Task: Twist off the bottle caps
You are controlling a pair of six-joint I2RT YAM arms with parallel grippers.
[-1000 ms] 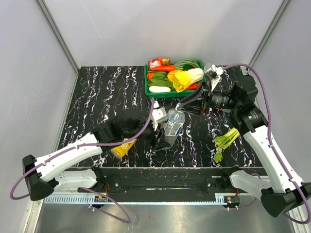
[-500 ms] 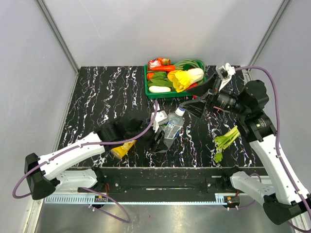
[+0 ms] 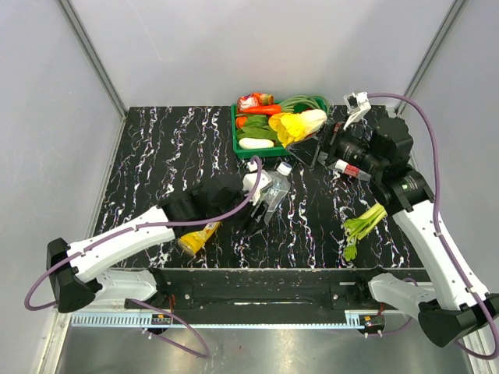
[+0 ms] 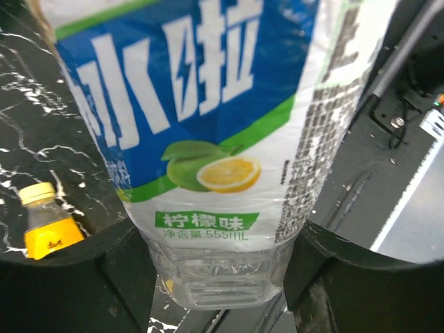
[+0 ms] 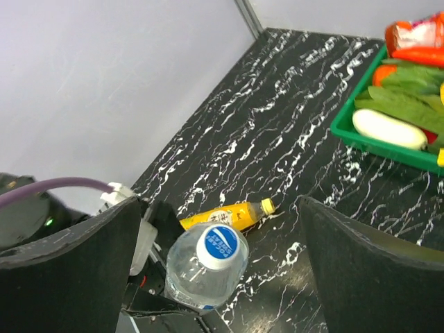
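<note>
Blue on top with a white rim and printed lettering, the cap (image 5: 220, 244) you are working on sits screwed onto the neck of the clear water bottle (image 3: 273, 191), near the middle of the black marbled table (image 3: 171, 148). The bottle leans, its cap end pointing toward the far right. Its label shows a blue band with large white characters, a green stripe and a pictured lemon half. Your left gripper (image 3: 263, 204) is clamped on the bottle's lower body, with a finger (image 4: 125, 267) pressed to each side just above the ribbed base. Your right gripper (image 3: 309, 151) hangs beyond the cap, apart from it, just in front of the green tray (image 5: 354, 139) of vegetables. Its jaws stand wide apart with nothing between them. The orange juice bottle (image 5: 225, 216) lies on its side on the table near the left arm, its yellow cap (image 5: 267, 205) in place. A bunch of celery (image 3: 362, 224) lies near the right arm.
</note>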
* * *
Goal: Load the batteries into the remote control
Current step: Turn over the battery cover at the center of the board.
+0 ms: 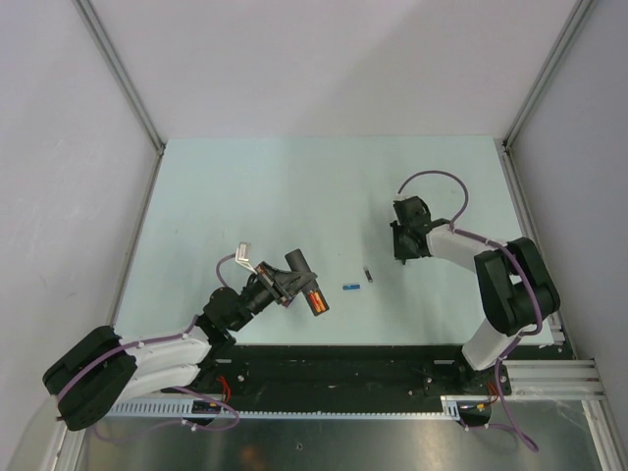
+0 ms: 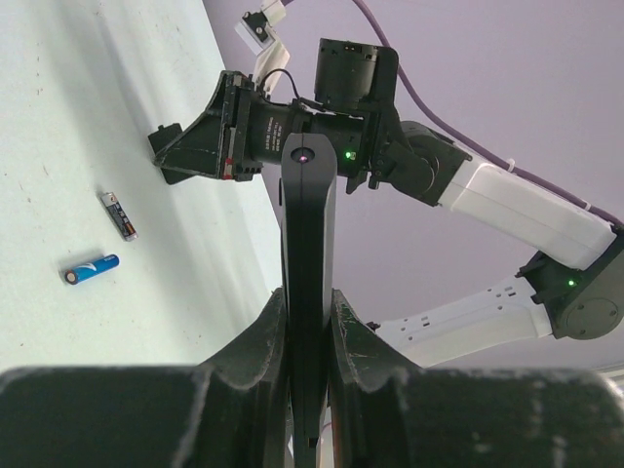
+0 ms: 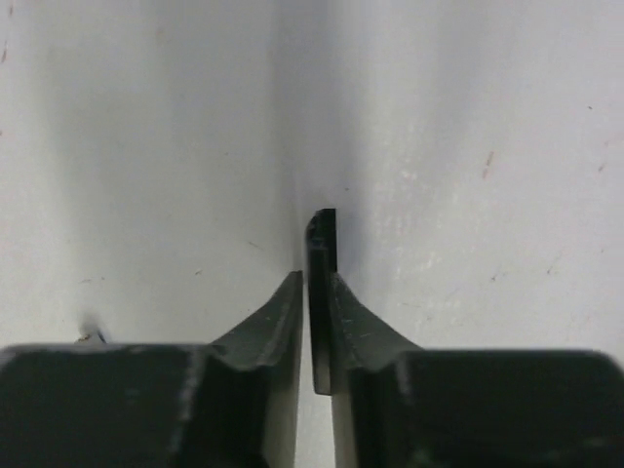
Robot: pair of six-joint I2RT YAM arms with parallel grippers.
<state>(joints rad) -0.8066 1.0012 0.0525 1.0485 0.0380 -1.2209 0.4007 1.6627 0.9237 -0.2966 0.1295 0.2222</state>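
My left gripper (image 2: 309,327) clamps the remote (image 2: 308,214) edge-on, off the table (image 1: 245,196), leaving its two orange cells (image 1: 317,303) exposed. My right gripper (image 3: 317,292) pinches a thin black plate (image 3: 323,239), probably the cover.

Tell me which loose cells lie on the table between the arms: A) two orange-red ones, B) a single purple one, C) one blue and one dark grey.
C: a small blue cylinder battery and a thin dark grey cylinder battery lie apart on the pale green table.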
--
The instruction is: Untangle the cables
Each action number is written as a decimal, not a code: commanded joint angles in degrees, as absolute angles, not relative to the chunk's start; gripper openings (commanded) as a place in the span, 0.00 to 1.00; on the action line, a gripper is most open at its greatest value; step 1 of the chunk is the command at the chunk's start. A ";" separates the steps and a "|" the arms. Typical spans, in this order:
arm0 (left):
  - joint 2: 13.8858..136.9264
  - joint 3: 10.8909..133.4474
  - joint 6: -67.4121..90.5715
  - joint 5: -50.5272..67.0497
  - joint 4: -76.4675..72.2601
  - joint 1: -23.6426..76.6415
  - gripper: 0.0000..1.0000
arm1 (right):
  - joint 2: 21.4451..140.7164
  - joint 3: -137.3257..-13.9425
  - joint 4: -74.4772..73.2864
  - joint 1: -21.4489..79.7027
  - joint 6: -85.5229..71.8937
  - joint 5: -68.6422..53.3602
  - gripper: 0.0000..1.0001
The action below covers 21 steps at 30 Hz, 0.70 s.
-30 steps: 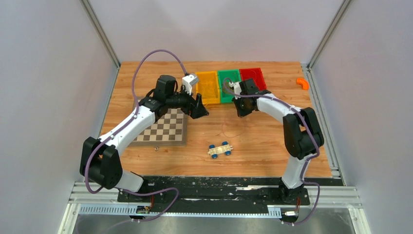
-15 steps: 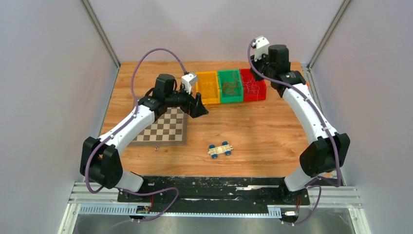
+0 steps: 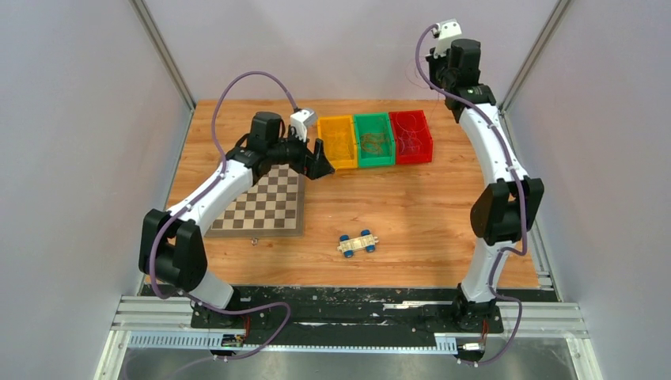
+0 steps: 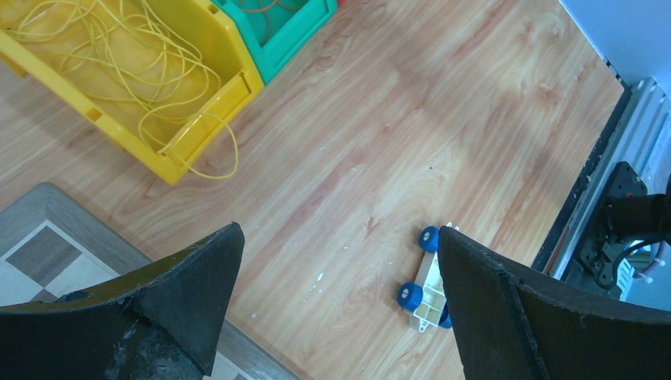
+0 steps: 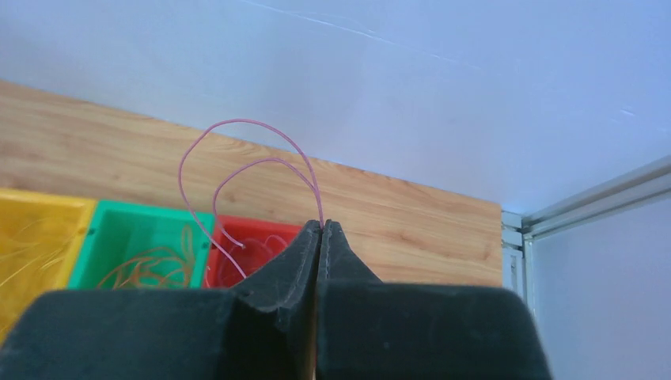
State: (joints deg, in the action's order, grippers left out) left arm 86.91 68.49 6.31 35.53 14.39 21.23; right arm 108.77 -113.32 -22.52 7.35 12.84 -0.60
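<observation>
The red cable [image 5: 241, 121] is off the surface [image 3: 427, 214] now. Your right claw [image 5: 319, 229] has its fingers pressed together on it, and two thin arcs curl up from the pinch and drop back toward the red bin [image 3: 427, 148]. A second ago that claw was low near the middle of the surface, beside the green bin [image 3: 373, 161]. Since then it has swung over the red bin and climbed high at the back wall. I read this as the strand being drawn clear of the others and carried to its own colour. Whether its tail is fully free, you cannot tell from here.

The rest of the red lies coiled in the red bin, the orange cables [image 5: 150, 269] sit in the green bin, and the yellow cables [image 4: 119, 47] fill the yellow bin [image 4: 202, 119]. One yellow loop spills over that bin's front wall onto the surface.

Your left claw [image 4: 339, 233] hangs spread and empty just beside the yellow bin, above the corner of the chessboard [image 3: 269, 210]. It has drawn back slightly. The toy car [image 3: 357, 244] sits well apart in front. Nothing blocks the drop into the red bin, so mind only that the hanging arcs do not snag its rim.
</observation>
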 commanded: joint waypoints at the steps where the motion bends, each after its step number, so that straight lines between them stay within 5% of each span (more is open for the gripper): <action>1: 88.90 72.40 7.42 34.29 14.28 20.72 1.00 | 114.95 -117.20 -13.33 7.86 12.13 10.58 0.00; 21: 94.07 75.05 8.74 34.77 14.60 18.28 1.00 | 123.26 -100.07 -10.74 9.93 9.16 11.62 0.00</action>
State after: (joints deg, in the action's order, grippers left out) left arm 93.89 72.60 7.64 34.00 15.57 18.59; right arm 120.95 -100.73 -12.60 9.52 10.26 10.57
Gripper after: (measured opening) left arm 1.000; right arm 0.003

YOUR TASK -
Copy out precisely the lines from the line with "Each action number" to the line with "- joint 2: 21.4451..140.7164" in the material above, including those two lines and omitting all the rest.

TASK OUTPUT -
Each action number is written as a decimal, not a code: commanded joint angles in degrees, as absolute angles, not relative to the chunk's start; gripper openings (commanded) as a place in the span, 0.00 to 1.00; on the action line, a gripper is most open at its greatest value; step 1 of the chunk is the command at the chunk's start. A ";" separates the steps and a "|" the arms. Typical spans, in this order:
arm0 (left):
  - joint 2: 13.8858..136.9264
  - joint 3: 10.8909..133.4474
  - joint 6: -67.4121..90.5715
  - joint 5: -50.5272..67.0497
  - joint 4: -76.4675..72.2601
  - joint 1: -23.6426..76.6415
  - gripper: 0.0000..1.0000
arm1 (right):
  - joint 2: 21.4451..140.7164

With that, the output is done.